EXERCISE OBJECTIVE:
Reproduce the entries below in full and without error.

*** DATA SUPPLIED

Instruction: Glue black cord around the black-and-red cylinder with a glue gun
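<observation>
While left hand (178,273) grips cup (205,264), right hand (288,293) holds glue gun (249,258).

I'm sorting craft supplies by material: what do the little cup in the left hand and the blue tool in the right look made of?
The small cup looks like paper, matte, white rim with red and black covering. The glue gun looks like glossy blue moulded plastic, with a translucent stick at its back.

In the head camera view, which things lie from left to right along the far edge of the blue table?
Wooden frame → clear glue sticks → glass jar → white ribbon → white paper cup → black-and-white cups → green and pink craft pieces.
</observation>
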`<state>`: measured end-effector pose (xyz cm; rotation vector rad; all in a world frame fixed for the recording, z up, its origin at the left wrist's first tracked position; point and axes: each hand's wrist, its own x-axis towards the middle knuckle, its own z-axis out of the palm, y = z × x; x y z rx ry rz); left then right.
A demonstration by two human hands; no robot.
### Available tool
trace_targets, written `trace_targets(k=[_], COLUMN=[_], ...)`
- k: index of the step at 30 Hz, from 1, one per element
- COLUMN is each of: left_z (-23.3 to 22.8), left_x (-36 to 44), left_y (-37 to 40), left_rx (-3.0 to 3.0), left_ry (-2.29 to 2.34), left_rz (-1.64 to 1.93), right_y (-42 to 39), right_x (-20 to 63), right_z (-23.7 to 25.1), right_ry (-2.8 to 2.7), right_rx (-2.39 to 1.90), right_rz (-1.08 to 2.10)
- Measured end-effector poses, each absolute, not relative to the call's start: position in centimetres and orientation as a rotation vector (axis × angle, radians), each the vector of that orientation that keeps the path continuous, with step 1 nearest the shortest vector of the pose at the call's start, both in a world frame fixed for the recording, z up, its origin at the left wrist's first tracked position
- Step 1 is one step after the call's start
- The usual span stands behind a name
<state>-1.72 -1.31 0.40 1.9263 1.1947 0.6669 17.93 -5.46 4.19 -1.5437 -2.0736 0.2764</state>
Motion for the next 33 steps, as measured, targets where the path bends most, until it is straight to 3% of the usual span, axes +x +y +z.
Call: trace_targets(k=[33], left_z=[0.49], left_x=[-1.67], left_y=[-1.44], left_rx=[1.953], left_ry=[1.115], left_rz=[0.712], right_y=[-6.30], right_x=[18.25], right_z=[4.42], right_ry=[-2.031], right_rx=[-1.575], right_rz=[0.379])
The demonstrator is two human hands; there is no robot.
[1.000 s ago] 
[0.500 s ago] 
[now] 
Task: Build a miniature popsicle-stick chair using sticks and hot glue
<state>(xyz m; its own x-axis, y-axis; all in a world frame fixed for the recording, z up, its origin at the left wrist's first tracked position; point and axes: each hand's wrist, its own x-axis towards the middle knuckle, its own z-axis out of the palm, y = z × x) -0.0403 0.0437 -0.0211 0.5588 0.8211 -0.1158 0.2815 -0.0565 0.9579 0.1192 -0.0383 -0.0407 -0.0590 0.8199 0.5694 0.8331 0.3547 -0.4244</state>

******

SOLUTION TO THIS EXERCISE:
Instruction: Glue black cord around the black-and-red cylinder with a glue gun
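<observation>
While left hand (178,273) grips cup (205,264), right hand (288,293) holds glue gun (249,258).

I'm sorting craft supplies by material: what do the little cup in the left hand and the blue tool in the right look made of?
The small cup looks like paper, matte, white rim with red and black covering. The glue gun looks like glossy blue moulded plastic, with a translucent stick at its back.

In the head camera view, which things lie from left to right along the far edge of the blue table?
Wooden frame → clear glue sticks → glass jar → white ribbon → white paper cup → black-and-white cups → green and pink craft pieces.
</observation>
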`<state>`: measured end-effector pose (xyz cm; rotation vector rad; all in a world frame fixed for the recording, z up, its origin at the left wrist's first tracked position; point and axes: each hand's wrist, its own x-axis towards the middle knuckle, its own z-axis out of the palm, y = z × x; x y z rx ry rz); left then right.
A demonstration by two human hands; no robot.
### Available tool
trace_targets, written `trace_targets(k=[_], COLUMN=[_], ...)`
- k: index of the step at 30 Hz, from 1, one per element
- COLUMN is each of: left_z (-23.3 to 22.8), left_x (-36 to 44), left_y (-37 to 40), left_rx (-3.0 to 3.0), left_ry (-2.29 to 2.34), left_rz (-1.64 to 1.93), right_y (-42 to 39), right_x (-20 to 63), right_z (-23.7 to 25.1), right_ry (-2.8 to 2.7), right_rx (-2.39 to 1.90), right_rz (-1.08 to 2.10)
- Measured end-effector poses, each absolute, not relative to the call's start: position in centimetres and orientation as a rotation vector (axis × angle, radians), each the vector of that orientation that keeps the path continuous, with step 1 nearest the shortest vector of the pose at the call's start, both in a world frame fixed for the recording, z up, its origin at the left wrist's first tracked position
- Step 1 is one step after the call's start
- The usual span stands behind a name
<state>-1.72 -1.31 0.40 1.9263 1.1947 0.6669 17.93 -5.46 4.19 -1.5437 -2.0736 0.2764</state>
Motion for the next 33 steps, as measured, targets where the path bends most, until it is straight to 3% of the usual span, axes +x +y +z.
Call: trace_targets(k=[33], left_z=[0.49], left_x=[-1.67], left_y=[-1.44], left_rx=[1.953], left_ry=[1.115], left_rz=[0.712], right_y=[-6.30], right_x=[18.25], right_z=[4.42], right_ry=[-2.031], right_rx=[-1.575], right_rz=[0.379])
The demonstrator is two human hands; there is no robot.
[1.000 s ago] 
[0.500 s ago] 
[now] 
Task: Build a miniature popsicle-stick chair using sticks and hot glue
<state>(xyz m; its own x-axis, y-axis; all in a world frame fixed for the recording, z up, its origin at the left wrist's first tracked position; point and axes: each hand's wrist, its own x-axis towards the middle knuckle, its own z-axis out of the palm, y = z × x) -0.0403 0.0437 -0.0211 0.5588 0.8211 -0.1158 0.2815 -0.0565 0.9579 0.1192 -0.0383 -0.0407 -0.0590 0.8199 0.5694 0.8331 0.3547 -0.4244</state>

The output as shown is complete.